Required action: Each record that follows should be repeated exactly, with no pictures carried over.

Available data:
-=-=-=-=-
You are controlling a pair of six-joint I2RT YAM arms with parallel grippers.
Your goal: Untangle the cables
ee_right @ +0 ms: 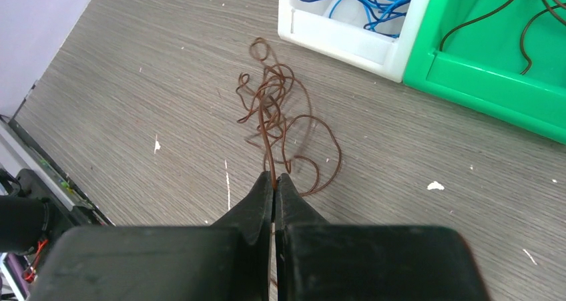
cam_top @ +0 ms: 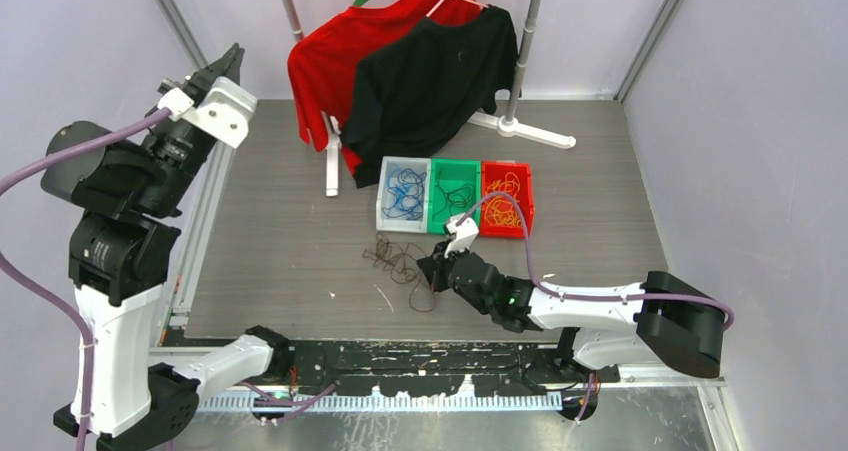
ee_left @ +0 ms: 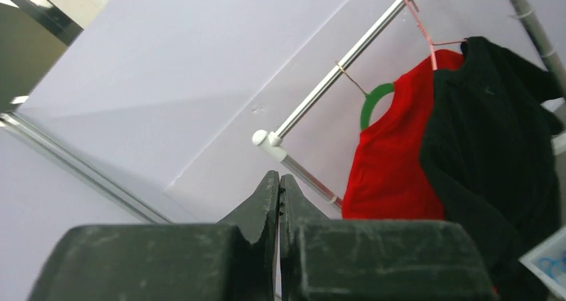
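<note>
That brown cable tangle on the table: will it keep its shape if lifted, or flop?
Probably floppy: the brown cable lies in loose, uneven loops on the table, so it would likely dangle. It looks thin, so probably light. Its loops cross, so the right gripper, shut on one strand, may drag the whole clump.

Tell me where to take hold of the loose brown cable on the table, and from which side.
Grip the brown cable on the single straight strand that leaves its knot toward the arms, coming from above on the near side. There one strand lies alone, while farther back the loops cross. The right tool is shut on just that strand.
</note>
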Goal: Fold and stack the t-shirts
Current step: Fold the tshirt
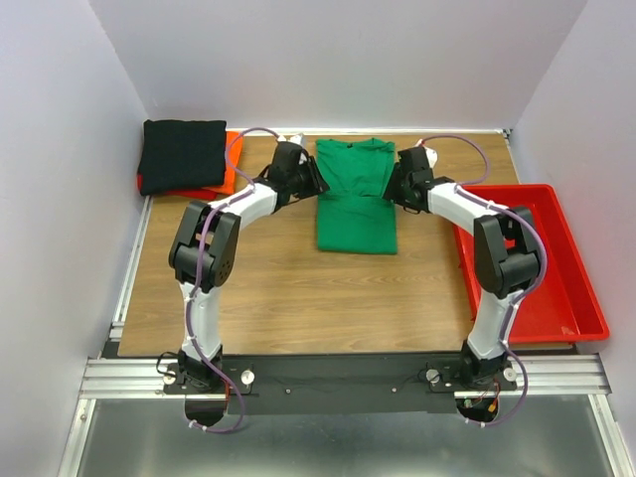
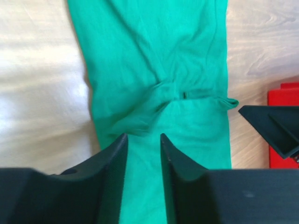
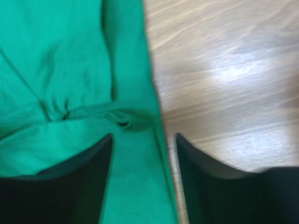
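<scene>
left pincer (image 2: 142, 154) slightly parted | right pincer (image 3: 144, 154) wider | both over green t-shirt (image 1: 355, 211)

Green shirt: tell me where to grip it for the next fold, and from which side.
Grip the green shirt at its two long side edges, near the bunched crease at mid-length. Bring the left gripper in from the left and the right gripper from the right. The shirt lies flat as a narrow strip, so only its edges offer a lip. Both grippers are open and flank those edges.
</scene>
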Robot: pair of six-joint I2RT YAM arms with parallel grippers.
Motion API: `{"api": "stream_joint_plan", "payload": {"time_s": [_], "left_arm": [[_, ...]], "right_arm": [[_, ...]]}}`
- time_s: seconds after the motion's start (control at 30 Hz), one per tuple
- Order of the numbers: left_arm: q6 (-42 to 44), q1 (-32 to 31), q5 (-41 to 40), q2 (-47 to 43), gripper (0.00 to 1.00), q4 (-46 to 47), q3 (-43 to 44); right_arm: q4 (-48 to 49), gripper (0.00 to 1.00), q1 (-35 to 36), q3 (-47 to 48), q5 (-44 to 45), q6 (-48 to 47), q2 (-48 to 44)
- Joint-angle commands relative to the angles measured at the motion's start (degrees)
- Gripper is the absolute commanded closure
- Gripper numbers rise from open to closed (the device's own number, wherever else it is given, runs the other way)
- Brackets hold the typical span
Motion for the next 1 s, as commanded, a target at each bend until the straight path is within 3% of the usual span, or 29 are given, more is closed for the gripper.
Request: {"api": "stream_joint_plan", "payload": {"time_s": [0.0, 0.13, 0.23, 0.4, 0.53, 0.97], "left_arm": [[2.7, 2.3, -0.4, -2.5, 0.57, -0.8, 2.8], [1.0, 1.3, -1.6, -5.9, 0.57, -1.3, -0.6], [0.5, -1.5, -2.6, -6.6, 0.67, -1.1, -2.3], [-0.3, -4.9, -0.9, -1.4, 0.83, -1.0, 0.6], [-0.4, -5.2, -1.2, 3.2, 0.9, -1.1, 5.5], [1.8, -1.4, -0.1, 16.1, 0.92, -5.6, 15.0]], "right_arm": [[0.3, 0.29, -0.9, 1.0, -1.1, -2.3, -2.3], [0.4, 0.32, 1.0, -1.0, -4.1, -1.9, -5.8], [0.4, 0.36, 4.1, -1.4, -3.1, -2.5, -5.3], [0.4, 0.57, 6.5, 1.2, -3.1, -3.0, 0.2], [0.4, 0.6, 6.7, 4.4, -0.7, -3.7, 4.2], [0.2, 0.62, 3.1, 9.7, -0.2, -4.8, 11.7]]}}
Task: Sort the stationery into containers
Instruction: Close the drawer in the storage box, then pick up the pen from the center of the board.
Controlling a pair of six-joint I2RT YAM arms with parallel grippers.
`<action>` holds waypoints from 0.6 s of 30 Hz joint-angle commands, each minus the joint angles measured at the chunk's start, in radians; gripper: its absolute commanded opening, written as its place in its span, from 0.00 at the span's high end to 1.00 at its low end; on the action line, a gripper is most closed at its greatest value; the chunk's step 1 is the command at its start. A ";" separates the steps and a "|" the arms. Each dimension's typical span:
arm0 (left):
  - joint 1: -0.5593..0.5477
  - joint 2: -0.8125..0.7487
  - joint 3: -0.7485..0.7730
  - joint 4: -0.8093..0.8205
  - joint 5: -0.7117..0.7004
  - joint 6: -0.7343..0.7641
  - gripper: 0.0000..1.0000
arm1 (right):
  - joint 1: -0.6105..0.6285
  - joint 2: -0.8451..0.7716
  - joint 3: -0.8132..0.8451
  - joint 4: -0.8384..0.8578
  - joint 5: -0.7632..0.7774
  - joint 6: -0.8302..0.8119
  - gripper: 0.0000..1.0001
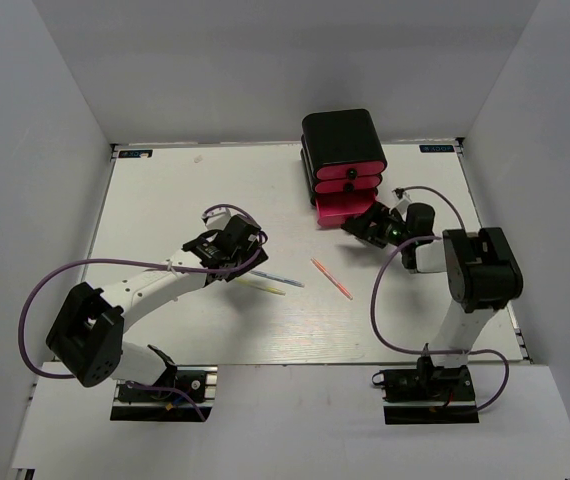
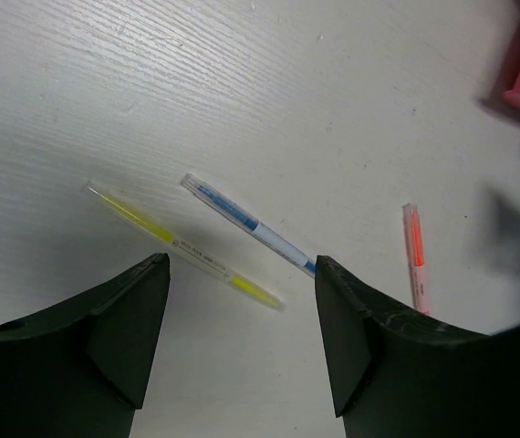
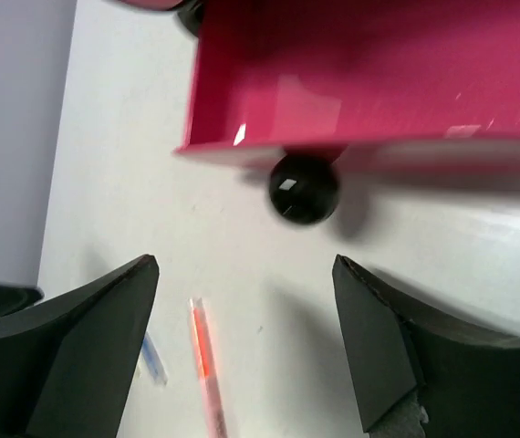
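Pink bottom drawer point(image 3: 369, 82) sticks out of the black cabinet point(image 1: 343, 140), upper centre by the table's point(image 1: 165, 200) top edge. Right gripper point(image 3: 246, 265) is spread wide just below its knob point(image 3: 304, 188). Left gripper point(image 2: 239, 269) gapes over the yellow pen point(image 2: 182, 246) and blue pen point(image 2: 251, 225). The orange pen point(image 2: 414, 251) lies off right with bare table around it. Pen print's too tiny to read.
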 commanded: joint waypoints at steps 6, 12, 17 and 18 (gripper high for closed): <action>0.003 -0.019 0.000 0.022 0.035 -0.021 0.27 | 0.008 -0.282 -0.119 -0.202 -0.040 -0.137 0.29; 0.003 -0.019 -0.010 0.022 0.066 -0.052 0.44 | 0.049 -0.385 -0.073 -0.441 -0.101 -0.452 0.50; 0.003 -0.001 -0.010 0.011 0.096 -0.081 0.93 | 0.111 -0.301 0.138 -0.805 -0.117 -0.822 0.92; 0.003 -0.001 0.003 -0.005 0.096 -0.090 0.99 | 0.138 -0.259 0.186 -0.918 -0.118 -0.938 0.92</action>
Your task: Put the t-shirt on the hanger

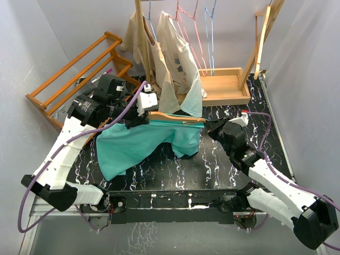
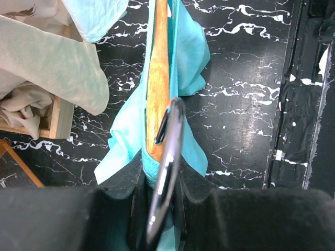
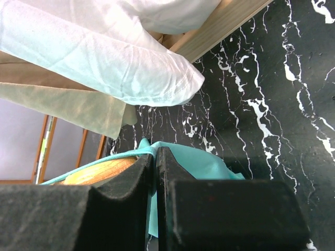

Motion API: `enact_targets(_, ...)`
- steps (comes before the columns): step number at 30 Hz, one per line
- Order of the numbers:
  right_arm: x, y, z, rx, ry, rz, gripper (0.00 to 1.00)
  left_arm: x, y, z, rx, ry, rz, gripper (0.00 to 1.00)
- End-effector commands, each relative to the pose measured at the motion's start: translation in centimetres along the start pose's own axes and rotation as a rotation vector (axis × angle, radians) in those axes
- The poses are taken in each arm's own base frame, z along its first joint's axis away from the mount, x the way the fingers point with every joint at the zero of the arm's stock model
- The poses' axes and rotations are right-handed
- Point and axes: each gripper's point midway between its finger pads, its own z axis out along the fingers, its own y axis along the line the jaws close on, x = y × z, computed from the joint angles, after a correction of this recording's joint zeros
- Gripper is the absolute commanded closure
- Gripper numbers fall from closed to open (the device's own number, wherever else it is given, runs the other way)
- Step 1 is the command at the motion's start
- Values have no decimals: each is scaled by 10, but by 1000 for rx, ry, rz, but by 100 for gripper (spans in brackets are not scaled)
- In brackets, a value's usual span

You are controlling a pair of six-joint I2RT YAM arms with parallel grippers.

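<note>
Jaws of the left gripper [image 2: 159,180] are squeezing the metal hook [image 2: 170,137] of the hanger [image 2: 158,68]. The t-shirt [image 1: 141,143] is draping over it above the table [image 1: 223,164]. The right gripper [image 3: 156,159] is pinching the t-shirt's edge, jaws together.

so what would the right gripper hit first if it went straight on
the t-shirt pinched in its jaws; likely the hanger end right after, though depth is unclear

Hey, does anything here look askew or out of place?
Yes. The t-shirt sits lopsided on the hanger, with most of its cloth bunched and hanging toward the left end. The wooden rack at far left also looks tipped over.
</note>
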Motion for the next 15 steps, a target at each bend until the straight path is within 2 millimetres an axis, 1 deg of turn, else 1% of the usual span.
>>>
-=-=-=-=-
Answer:
You are controlling a pair of six-joint I2RT YAM arms with parallel grippers.
Your goal: Untangle the cables
ee_right @ +0 ms: 
cam_top @ +0 ms: 
ee_left @ +0 ms: 
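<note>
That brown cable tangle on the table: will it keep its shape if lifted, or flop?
Probably floppy: the brown cable lies in loose, uneven loops on the table, so it would likely dangle. It looks thin, so probably light. Its loops cross, so the right gripper, shut on one strand, may drag the whole clump.

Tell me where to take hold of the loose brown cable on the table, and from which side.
Grip the brown cable on the single straight strand that leaves its knot toward the arms, coming from above on the near side. There one strand lies alone, while farther back the loops cross. The right tool is shut on just that strand.
</note>
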Goal: Fold and stack the t-shirts
Current step: Fold the tshirt
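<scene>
left pincer (image 2: 142, 154) slightly parted | right pincer (image 3: 144, 154) wider | both over green t-shirt (image 1: 355, 211)

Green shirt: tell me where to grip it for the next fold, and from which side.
Grip the green shirt at its two long side edges, near the bunched crease at mid-length. Bring the left gripper in from the left and the right gripper from the right. The shirt lies flat as a narrow strip, so only its edges offer a lip. Both grippers are open and flank those edges.
</scene>
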Robot: pair of six-joint I2RT YAM arms with parallel grippers.
Motion API: `{"api": "stream_joint_plan", "payload": {"time_s": [_], "left_arm": [[_, ...]], "right_arm": [[_, ...]]}}`
- time_s: seconds after the motion's start (control at 30 Hz), one per tuple
- Order of the numbers: left_arm: q6 (-42 to 44), q1 (-32 to 31), q5 (-41 to 40), q2 (-47 to 43), gripper (0.00 to 1.00), q4 (-46 to 47), q3 (-43 to 44); right_arm: q4 (-48 to 49), gripper (0.00 to 1.00), q1 (-35 to 36), q3 (-47 to 48), q5 (-44 to 45), q6 (-48 to 47), q2 (-48 to 44)
- Joint-angle commands relative to the angles measured at the motion's start (degrees)
- Gripper is the absolute commanded closure
- Gripper numbers rise from open to closed (the device's own number, wherever else it is given, runs the other way)
- Brackets hold the typical span
Motion for the next 1 s, as commanded, a target at each bend until the straight path is within 3% of the usual span, or 29 are given, more is closed for the gripper.
Request: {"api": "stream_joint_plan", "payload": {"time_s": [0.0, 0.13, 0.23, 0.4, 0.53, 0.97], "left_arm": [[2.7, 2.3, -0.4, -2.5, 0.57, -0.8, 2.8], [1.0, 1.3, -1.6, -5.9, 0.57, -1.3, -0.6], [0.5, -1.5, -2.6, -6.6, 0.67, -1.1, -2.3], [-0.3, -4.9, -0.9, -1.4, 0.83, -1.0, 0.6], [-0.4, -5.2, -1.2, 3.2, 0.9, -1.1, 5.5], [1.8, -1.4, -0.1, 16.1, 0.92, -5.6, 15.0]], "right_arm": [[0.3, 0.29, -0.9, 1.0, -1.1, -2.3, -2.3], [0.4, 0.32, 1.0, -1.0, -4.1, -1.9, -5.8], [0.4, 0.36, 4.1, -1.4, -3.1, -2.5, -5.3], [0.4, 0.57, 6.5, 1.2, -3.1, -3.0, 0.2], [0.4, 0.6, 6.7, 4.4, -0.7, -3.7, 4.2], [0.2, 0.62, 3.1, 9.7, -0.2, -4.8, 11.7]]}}
Task: Sort the stationery into containers
Instruction: Close the drawer in the storage box, then pick up the pen from the center of the board.
Controlling a pair of six-joint I2RT YAM arms with parallel grippers.
`<action>` holds waypoints from 0.6 s of 30 Hz joint-angle commands, each minus the joint angles measured at the chunk's start, in radians; gripper: its absolute commanded opening, written as its place in its span, from 0.00 at the span's high end to 1.00 at its low end; on the action line, a gripper is most closed at its greatest value; the chunk's step 1 is the command at its start. A ";" separates the steps and a "|" the arms. Each dimension's typical span:
arm0 (left):
  - joint 1: -0.5593..0.5477
  - joint 2: -0.8125..0.7487
  - joint 3: -0.7485..0.7730
  - joint 4: -0.8093..0.8205
  - joint 5: -0.7117..0.7004
  - joint 6: -0.7343..0.7641
  - gripper: 0.0000..1.0000
arm1 (right):
  - joint 1: -0.6105..0.6285
  - joint 2: -0.8451..0.7716
  - joint 3: -0.8132..0.8451
  - joint 4: -0.8384..0.8578
  - joint 5: -0.7632..0.7774
  - joint 6: -0.8302..0.8119
  - gripper: 0.0000..1.0001
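Pink bottom drawer point(image 3: 369, 82) sticks out of the black cabinet point(image 1: 343, 140), upper centre by the table's point(image 1: 165, 200) top edge. Right gripper point(image 3: 246, 265) is spread wide just below its knob point(image 3: 304, 188). Left gripper point(image 2: 239, 269) gapes over the yellow pen point(image 2: 182, 246) and blue pen point(image 2: 251, 225). The orange pen point(image 2: 414, 251) lies off right with bare table around it. Pen print's too tiny to read.
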 commanded: joint waypoints at steps 6, 12, 17 and 18 (gripper high for closed): <action>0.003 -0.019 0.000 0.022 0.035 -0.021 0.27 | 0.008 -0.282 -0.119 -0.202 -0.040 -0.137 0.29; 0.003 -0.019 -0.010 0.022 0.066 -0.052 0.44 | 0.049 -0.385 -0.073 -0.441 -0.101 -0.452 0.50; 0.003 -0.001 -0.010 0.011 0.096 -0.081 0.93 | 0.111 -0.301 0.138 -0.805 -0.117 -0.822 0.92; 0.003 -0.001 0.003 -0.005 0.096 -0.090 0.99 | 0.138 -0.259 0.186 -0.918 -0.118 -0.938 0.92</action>
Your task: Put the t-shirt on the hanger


Motion API: `enact_targets(_, ...)`
- steps (comes before the columns): step number at 30 Hz, one per line
- Order of the numbers:
  right_arm: x, y, z, rx, ry, rz, gripper (0.00 to 1.00)
  left_arm: x, y, z, rx, ry, rz, gripper (0.00 to 1.00)
- End-effector commands, each relative to the pose measured at the motion's start: translation in centimetres along the start pose's own axes and rotation as a rotation vector (axis × angle, radians) in those axes
- The poses are taken in each arm's own base frame, z along its first joint's axis away from the mount, x the way the fingers point with every joint at the zero of the arm's stock model
- The poses' axes and rotations are right-handed
- Point and axes: each gripper's point midway between its finger pads, its own z axis out along the fingers, its own y axis along the line the jaws close on, x = y × z, computed from the joint angles, after a correction of this recording's joint zeros
- Gripper is the absolute commanded closure
- Gripper numbers fall from closed to open (the device's own number, wherever else it is given, runs the other way)
- Step 1 is the command at the motion's start
- Values have no decimals: each is scaled by 10, but by 1000 for rx, ry, rz, but by 100 for gripper (spans in brackets are not scaled)
- In brackets, a value's usual span

You are controlling a pair of six-joint I2RT YAM arms with parallel grippers.

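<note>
Jaws of the left gripper [image 2: 159,180] are squeezing the metal hook [image 2: 170,137] of the hanger [image 2: 158,68]. The t-shirt [image 1: 141,143] is draping over it above the table [image 1: 223,164]. The right gripper [image 3: 156,159] is pinching the t-shirt's edge, jaws together.

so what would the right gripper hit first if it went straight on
the t-shirt pinched in its jaws; likely the hanger end right after, though depth is unclear

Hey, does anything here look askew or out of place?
Yes. The t-shirt sits lopsided on the hanger, with most of its cloth bunched and hanging toward the left end. The wooden rack at far left also looks tipped over.
</note>
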Motion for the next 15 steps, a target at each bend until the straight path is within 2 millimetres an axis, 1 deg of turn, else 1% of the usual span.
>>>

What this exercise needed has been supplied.